> [How to complete this task] Repeat every entry in the listing below, exactly.

> [Available data]
+--
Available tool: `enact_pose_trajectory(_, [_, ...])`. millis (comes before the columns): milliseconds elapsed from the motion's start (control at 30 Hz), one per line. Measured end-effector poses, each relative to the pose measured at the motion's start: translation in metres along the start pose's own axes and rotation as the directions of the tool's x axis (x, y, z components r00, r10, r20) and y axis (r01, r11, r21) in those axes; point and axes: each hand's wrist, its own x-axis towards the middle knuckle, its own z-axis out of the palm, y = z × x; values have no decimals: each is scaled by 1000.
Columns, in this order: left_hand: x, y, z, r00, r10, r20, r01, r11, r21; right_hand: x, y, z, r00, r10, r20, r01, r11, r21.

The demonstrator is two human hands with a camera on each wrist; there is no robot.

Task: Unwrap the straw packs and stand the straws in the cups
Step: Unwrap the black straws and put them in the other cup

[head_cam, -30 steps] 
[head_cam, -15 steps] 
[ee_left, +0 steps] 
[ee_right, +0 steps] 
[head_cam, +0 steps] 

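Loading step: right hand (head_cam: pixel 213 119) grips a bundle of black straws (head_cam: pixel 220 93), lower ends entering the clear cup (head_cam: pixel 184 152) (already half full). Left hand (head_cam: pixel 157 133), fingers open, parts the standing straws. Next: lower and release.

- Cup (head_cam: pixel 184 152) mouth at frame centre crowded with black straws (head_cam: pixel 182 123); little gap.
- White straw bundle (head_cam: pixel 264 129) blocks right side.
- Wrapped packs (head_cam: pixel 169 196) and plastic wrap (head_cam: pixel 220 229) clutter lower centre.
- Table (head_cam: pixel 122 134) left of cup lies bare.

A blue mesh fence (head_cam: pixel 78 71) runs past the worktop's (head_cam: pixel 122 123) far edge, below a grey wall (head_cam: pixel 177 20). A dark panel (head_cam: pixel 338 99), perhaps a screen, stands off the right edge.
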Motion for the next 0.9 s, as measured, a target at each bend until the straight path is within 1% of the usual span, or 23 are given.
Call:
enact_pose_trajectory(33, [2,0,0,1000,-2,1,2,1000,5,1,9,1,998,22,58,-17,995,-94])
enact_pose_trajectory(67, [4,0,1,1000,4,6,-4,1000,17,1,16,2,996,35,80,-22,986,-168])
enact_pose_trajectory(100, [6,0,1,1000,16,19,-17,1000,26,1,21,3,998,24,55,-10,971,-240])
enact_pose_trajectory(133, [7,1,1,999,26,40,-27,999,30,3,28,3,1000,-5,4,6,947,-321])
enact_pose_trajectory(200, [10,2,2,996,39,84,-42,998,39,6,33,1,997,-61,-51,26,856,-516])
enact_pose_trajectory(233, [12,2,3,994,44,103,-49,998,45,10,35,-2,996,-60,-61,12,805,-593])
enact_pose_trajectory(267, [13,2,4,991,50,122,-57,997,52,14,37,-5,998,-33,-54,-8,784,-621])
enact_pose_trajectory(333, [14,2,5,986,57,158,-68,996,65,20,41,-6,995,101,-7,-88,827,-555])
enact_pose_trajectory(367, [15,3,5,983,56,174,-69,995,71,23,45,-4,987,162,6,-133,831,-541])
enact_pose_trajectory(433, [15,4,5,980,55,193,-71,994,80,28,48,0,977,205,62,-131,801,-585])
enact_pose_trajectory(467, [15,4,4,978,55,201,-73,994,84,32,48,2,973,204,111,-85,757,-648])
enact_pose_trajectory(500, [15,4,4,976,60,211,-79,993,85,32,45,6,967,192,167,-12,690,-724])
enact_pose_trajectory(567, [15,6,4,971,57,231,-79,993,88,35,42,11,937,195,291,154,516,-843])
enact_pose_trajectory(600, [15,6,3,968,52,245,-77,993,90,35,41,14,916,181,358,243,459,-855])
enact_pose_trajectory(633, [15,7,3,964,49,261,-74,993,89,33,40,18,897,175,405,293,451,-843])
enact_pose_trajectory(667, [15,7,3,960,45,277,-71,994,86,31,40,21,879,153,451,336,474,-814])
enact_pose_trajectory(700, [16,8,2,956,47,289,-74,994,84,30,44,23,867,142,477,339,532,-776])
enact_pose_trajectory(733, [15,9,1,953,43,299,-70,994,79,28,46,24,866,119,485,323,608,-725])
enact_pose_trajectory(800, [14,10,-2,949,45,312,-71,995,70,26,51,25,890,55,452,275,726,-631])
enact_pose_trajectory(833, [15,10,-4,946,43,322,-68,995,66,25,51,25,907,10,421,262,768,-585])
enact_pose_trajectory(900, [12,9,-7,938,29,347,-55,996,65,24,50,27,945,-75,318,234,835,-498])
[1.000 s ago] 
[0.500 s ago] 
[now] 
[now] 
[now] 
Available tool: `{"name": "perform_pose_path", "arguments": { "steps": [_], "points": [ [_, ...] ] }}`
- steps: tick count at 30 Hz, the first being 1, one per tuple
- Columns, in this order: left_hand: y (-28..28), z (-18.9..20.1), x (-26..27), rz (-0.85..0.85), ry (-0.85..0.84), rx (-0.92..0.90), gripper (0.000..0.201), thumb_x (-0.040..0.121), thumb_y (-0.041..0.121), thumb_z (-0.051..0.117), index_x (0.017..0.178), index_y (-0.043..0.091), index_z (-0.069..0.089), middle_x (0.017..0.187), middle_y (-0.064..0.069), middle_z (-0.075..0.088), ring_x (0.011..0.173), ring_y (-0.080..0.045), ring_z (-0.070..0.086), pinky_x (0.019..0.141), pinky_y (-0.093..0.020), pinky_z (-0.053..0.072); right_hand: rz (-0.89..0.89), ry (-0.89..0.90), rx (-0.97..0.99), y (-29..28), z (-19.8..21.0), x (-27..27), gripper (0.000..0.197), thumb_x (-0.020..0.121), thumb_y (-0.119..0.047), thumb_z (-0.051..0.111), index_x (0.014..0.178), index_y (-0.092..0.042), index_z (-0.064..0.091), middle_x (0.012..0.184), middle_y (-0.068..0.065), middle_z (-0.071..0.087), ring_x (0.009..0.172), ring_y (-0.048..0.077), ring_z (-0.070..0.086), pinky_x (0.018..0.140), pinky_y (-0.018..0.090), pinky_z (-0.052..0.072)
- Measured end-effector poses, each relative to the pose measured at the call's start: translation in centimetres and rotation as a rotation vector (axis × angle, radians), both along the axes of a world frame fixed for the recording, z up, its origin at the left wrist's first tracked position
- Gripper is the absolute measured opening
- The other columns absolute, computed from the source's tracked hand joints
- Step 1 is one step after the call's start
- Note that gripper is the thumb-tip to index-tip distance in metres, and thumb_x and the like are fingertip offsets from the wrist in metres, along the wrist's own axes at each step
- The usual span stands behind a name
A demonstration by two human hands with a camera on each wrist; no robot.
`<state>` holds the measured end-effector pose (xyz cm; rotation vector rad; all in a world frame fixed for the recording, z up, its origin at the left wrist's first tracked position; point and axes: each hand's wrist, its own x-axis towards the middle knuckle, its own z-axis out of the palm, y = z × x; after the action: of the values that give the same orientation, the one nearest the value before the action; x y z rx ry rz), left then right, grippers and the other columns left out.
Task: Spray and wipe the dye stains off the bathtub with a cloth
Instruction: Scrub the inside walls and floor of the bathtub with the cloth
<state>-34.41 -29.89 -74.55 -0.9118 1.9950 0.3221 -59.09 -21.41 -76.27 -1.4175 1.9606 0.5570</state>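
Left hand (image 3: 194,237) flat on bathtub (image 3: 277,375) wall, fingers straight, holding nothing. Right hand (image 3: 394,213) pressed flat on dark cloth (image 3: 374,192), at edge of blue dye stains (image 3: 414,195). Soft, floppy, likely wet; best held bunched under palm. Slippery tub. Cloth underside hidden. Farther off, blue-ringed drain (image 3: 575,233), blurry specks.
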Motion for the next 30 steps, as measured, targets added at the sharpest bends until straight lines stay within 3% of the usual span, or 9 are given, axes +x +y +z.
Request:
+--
> [Written answer]
Available tool: `enact_pose_trajectory(_, [_, ...])`. millis (comes before the columns): milliseconds elapsed from the motion's start (control at 30 Hz), one per line. Measured end-effector poses, each relative to the pose measured at the motion's start: translation in metres along the start pose's own axes and rotation as the directions of the tool's x axis (x, y, z components r00, r10, r20) and y axis (r01, r11, r21) in those axes; point and axes: each hand's wrist, its own x-axis towards the middle knuckle, its own z-axis out of the palm, y = z × x; values have no decimals: each is scaled by 1000.
Columns, in this order: left_hand: x, y, z, r00, r10, r20, r01, r11, r21; right_hand: x, y, z, r00, r10, r20, r01, r11, r21.

The demonstrator is two human hands with a camera on each wrist; there is no robot.

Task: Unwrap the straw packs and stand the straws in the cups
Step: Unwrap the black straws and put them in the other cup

[head_cam, -30 steps] 
[head_cam, -15 steps] 
[ee_left, +0 steps] 
[ee_right, +0 steps] 
[head_cam, +0 steps] 

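Loading step: right hand (head_cam: pixel 213 119) grips a bundle of black straws (head_cam: pixel 220 93), lower ends entering the clear cup (head_cam: pixel 184 152) (already half full). Left hand (head_cam: pixel 157 133), fingers open, parts the standing straws. Next: lower and release.

- Cup (head_cam: pixel 184 152) mouth at frame centre crowded with black straws (head_cam: pixel 182 123); little gap.
- White straw bundle (head_cam: pixel 264 129) blocks right side.
- Wrapped packs (head_cam: pixel 169 196) and plastic wrap (head_cam: pixel 220 229) clutter lower centre.
- Table (head_cam: pixel 122 134) left of cup lies bare.

A blue mesh fence (head_cam: pixel 78 71) runs past the worktop's (head_cam: pixel 122 123) far edge, below a grey wall (head_cam: pixel 177 20). A dark panel (head_cam: pixel 338 99), perhaps a screen, stands off the right edge.
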Motion for the next 0.9 s, as measured, a target at each bend until the straight path is within 1% of the usual span, or 23 are given.
Call:
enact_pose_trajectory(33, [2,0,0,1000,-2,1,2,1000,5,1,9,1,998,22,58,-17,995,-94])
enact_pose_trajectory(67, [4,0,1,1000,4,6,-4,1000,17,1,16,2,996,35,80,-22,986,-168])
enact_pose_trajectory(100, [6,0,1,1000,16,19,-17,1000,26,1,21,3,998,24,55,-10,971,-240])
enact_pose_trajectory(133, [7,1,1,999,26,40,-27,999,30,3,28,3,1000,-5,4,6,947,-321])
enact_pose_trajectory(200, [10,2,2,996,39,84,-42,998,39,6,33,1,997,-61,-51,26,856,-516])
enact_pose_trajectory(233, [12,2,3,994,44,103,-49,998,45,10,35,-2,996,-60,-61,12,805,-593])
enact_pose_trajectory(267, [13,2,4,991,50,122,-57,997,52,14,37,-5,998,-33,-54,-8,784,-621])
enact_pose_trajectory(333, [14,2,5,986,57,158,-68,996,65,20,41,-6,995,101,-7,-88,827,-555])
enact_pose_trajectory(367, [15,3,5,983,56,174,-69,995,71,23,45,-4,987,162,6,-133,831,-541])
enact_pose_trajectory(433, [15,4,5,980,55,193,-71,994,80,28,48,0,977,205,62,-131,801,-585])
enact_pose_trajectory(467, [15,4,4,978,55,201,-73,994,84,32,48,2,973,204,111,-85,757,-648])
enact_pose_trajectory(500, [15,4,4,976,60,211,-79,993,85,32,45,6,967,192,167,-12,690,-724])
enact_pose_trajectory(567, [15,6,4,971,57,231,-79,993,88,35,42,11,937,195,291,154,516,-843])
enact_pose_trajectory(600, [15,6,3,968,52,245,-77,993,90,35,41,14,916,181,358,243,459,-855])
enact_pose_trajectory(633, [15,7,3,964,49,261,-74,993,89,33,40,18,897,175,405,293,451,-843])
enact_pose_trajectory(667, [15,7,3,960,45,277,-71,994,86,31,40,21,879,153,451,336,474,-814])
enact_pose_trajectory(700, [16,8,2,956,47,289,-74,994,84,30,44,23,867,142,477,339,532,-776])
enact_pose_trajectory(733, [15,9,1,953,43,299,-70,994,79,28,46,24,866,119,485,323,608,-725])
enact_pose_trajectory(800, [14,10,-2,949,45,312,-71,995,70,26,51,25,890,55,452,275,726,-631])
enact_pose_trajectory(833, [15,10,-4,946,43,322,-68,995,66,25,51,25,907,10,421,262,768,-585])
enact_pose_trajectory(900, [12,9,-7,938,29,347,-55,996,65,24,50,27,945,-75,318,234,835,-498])
[1.000 s ago] 
[0.500 s ago] 
[now] 
[now] 
[now] 
Available tool: `{"name": "perform_pose_path", "arguments": { "steps": [_], "points": [ [_, ...] ] }}`
- steps: tick count at 30 Hz, the first being 1, one per tuple
- Columns, in this order: left_hand: y (-28..28), z (-18.9..20.1), x (-26..27), rz (-0.85..0.85), ry (-0.85..0.84), rx (-0.92..0.90), gripper (0.000..0.201), thumb_x (-0.040..0.121), thumb_y (-0.041..0.121), thumb_z (-0.051..0.117), index_x (0.017..0.178), index_y (-0.043..0.091), index_z (-0.069..0.089), middle_x (0.017..0.187), middle_y (-0.064..0.069), middle_z (-0.075..0.088), ring_x (0.011..0.173), ring_y (-0.080..0.045), ring_z (-0.070..0.086), pinky_x (0.019..0.141), pinky_y (-0.093..0.020), pinky_z (-0.053..0.072); right_hand: rz (-0.89..0.89), ry (-0.89..0.90), rx (-0.97..0.99), y (-29..28), z (-19.8..21.0), x (-27..27), gripper (0.000..0.197), thumb_x (-0.020..0.121), thumb_y (-0.119..0.047), thumb_z (-0.051..0.111), index_x (0.014..0.178), index_y (-0.092..0.042), index_z (-0.064..0.091), middle_x (0.012..0.184), middle_y (-0.068..0.065), middle_z (-0.071..0.087), ring_x (0.009..0.172), ring_y (-0.048..0.077), ring_z (-0.070..0.086), pinky_x (0.018..0.140), pinky_y (-0.018..0.090), pinky_z (-0.052..0.072)
- Measured end-effector poses, each relative to the pose measured at the call's start: translation in centimetres and rotation as a rotation vector (axis × angle, radians), both along the axes of a world frame fixed for the recording, z up, its origin at the left wrist's first tracked position
- Gripper is the absolute measured opening
- The other columns absolute, computed from the source's tracked hand joints
- Step 1 is one step after the call's start
- Note that gripper is the thumb-tip to index-tip distance in metres, and thumb_x and the like are fingertip offsets from the wrist in metres, along the wrist's own axes at each step
- The usual span stands behind a name
A demonstration by two human hands with a camera on each wrist; no robot.
`<state>` holds the measured end-effector pose (xyz cm; rotation vector rad; all in a world frame fixed for the recording, z up, its origin at the left wrist's first tracked position; point and axes: each hand's wrist, its own x-axis towards the middle knuckle, its own z-axis out of the palm, y = z × x; after the action: of the values that give the same orientation, the one nearest the value before the action; x y z rx ry rz), left then right, grippers and the other columns left out.
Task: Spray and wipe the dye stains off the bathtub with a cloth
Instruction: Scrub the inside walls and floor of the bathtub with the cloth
<state>-34.41 -29.89 -74.55 -0.9118 1.9950 0.3221 -59.09 -21.41 -76.27 -1.4175 1.9606 0.5570</state>
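Left hand (image 3: 194,237) flat on bathtub (image 3: 277,375) wall, fingers straight, holding nothing. Right hand (image 3: 394,213) pressed flat on dark cloth (image 3: 374,192), at edge of blue dye stains (image 3: 414,195). Soft, floppy, likely wet; best held bunched under palm. Slippery tub. Cloth underside hidden. Farther off, blue-ringed drain (image 3: 575,233), blurry specks.
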Motion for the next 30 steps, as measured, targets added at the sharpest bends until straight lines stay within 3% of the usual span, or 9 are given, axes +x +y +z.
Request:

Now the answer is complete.